Return every line below exactly, leaving nothing out.

▽

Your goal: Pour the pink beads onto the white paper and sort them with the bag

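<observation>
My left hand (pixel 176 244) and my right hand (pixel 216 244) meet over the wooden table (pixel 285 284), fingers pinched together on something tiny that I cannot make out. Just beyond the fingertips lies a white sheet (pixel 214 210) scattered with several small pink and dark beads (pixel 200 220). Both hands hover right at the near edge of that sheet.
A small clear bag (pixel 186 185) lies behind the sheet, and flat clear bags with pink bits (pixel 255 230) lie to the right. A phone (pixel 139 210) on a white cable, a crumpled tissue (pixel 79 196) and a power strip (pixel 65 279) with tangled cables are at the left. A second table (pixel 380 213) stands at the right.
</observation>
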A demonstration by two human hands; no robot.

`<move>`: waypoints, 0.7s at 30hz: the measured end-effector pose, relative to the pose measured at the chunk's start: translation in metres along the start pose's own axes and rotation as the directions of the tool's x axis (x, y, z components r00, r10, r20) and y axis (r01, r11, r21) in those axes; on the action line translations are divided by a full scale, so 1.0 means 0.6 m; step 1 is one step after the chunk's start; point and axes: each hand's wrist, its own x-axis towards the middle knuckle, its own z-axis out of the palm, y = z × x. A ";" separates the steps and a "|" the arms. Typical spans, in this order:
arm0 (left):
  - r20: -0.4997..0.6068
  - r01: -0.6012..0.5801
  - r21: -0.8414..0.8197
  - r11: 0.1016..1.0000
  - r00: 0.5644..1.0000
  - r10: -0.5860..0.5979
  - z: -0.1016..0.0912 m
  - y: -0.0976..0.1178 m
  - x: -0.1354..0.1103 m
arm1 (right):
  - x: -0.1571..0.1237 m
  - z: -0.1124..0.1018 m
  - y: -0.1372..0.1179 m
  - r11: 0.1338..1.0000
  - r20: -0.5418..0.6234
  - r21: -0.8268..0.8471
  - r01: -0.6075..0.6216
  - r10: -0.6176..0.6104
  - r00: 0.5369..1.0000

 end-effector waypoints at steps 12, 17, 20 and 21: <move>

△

## RESULT OF THIS EXERCISE
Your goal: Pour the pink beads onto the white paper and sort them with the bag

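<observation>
My left hand (pixel 176 244) and my right hand (pixel 216 244) meet over the wooden table (pixel 285 284), fingers pinched together on something tiny that I cannot make out. Just beyond the fingertips lies a white sheet (pixel 214 210) scattered with several small pink and dark beads (pixel 200 220). Both hands hover right at the near edge of that sheet.
A small clear bag (pixel 186 185) lies behind the sheet, and flat clear bags with pink bits (pixel 255 230) lie to the right. A phone (pixel 139 210) on a white cable, a crumpled tissue (pixel 79 196) and a power strip (pixel 65 279) with tangled cables are at the left. A second table (pixel 380 213) stands at the right.
</observation>
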A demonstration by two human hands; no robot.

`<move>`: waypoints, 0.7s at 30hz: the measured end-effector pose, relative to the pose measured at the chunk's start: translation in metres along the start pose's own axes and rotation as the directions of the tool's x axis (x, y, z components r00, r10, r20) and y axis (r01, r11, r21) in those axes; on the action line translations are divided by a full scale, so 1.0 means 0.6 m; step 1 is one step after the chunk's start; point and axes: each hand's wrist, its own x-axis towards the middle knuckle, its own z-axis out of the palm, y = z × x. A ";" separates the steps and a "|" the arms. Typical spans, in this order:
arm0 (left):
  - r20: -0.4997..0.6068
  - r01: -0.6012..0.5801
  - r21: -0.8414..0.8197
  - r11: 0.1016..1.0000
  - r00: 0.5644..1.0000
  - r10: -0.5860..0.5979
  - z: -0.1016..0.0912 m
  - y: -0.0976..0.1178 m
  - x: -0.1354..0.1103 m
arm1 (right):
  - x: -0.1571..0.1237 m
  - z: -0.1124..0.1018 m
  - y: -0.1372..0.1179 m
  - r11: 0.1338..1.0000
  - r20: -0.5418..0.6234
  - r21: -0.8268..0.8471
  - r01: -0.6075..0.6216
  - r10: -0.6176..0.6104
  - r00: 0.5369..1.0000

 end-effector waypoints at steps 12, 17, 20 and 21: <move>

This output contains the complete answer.